No painel sobre as iniciativas da Anatel, Carlos Manuel Baigorri, conselheiro e indicado para a presidência da agência, destacou que não existe “bala de prata” para resolver a questão e que novas medidas devem continuar a ser desenvolvidas nos próximos anos.

— Um ponto que sempre reitero e penso que devemos de fato fazer a regulamentação da perspectiva do consumidor, mas inevitavelmente eu creio que precisaremos usar o enforcement estatal, o peso da caneta do estado, na questão — disse.

Já a superintendente de Relações com Consumidor da Anatel, Elisa Leonel, ressaltou que esse é um problema multifacetado que entrou na agenda da agência em 2017.

—  Embora o painel seja sobre o telemarketing, a questão é mais ampla e geralmente as ligações inoportunas abusivas estão relacionadas a fraudes, crimes, roubo de dados pessoais e assim por diante —  pontuou.

Vinicius Oliveira Caram Guimarães, superintendente de Outorga e Recursos à Prestação da Anatel, explicou a decisão de inserir o 0303 nos números de telemarketing. Segundo ele, esse é um ótimo recurso para “empoderar o cliente” e foi escolhido também por permitir uma grande quantidade de números.

— Criamos e começamos a usar o recurso do 0303 com mais 7 dígitos, o que dá a possibilidade de 10 milhões de números, o código 0303 era muito pouco utilizado e oferecia grande quantidade de números — apontou.

Sobre as chamadas feitas com números “mascarados” de outros, Gustavo Santana Borges, superintendente de Controle de Obrigações da Anatel, disse que a agência está trabalhando em uma regulamentação para autenticação dessas ligações.

— A gente entende que precisa ser mitigada com fatores de identificação de chamadas, de fato nós precisamos criar uma credibilidade mais assegurada das chamadas e isso está em estudo por parte da Anatel — explicou.

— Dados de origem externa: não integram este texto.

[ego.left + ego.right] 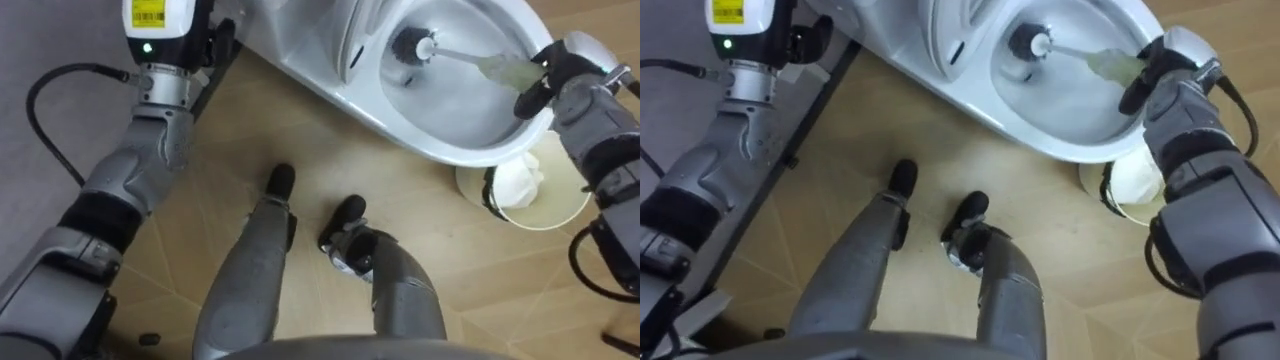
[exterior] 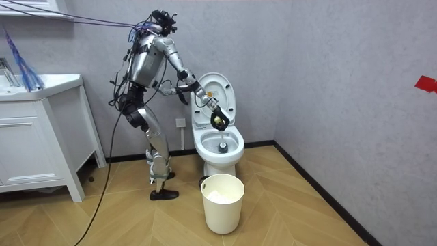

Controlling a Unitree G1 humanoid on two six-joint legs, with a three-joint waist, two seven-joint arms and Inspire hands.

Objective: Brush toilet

Para Jacintho Arruda Câmara, professor da Faculdade de Direito da PUC/SP, embora a Anatel tenha assumido o papel de combater o telemarketing abusivo, a agência enfrenta dificuldades porque a prática não é restrita ao setor regulado pela Anatel, de prestadoras de serviços de telecomunicações.

— Existe todo um universo de potenciais infratores ou causadores desse comportamento indesejado que não está diretamente ligado ao poder de regulação da Anatel — destacou.

Em sua fala, Miriam Wimmer, diretora da Autoridade Nacional de Proteção de Dados (ANPD), citou casos ao redor do mundo em que empresas de telemarketing não trataram corretamente dos dados pessoais, ressaltando que o problema tem várias frentes e as soluções precisam de várias abordagens.

— O maior problema que nós temos hoje no telemarketing não é o primeiro contato, mas os contatos repetidos, abusivos, ainda que o titular de dados claramente manifeste que não tem interesse nesse tipo de comunicação — afirmou.

Para finalizar o evento, o presidente do Superior Tribunal de Justiça (STJ), Humberto Martins, disse que ele pessoalmente sofre com as ligações não solicitadas de telemarketing, assim como toda a sociedade.

— Não há um consumidor hoje em dia que não tenha sido alvo de ligações, operadoras de telemarketing, representando assim as mais variadas empresas, ligações essas, no meu sentir, nas quais são oferecidos serviços e produtos que na maior parte das vezes nunca foram solicitados — disse.